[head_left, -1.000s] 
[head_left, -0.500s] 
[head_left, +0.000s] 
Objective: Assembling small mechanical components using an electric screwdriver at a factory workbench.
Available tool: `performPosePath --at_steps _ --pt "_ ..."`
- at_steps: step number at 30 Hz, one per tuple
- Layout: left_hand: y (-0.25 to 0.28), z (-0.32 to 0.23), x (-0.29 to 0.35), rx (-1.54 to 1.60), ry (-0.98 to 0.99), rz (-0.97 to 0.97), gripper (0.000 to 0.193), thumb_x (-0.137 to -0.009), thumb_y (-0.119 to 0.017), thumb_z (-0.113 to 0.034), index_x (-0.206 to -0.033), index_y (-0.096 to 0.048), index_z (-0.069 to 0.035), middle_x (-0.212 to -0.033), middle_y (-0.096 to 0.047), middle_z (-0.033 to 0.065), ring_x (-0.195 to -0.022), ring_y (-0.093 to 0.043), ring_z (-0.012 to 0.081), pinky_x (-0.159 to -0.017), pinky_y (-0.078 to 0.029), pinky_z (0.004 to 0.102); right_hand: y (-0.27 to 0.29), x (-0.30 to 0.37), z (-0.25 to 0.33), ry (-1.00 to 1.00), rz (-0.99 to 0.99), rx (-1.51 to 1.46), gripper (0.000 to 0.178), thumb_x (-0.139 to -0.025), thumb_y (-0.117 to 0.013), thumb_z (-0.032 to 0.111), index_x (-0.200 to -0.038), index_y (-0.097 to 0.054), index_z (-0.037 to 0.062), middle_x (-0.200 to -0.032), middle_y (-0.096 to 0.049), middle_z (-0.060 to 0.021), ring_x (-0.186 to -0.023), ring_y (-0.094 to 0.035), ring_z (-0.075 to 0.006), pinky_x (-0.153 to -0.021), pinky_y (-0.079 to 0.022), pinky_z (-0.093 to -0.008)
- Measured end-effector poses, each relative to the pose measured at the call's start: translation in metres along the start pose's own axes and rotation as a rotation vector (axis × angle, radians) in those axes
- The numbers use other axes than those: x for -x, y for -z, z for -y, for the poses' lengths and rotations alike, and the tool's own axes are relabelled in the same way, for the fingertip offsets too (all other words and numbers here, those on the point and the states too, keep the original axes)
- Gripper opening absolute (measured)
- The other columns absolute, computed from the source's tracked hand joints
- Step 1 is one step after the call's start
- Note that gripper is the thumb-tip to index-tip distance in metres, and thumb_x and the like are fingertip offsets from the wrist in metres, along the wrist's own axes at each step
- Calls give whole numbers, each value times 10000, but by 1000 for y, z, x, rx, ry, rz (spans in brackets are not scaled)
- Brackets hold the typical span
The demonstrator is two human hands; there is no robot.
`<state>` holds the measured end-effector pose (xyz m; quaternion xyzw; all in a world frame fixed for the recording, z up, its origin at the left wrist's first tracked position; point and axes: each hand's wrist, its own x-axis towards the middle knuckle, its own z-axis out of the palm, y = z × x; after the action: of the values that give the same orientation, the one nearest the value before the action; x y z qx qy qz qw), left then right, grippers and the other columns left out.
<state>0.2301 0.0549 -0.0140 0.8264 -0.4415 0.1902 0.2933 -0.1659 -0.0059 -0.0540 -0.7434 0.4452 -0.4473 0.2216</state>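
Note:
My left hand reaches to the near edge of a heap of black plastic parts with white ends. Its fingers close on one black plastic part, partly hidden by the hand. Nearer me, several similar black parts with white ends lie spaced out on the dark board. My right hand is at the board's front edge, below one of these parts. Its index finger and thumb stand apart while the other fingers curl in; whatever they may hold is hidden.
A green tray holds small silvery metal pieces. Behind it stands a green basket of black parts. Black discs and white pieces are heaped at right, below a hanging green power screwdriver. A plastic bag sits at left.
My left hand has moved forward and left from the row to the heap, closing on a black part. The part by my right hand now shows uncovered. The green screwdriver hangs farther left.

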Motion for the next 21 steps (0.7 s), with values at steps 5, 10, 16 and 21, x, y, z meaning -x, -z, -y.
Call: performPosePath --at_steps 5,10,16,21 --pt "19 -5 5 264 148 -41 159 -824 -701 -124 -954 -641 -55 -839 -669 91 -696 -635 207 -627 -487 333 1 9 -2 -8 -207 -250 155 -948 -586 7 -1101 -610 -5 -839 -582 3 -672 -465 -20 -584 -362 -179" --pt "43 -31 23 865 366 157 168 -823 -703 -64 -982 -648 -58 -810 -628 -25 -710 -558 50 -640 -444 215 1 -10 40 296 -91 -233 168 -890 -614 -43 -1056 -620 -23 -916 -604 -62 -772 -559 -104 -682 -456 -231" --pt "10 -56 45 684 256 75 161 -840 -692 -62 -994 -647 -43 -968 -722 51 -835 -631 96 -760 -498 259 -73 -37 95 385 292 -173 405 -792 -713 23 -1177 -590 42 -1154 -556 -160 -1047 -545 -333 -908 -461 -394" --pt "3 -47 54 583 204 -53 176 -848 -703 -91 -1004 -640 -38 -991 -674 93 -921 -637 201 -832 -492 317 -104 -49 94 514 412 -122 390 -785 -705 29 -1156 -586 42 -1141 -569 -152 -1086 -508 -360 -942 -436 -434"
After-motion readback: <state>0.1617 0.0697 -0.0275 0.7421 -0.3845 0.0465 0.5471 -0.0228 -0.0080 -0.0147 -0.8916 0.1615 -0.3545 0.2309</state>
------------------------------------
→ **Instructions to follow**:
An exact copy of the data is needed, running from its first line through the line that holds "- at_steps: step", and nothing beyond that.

→ **Expected answer**:
[head_left, -1.000s] 
[head_left, -0.500s] 
[head_left, +0.000s] 
Objective: Assembling small mechanical components using an electric screwdriver at a factory workbench.
Available tool: `performPosePath --at_steps _ --pt "_ ..."`
- at_steps: step number at 30 Hz, one per tuple

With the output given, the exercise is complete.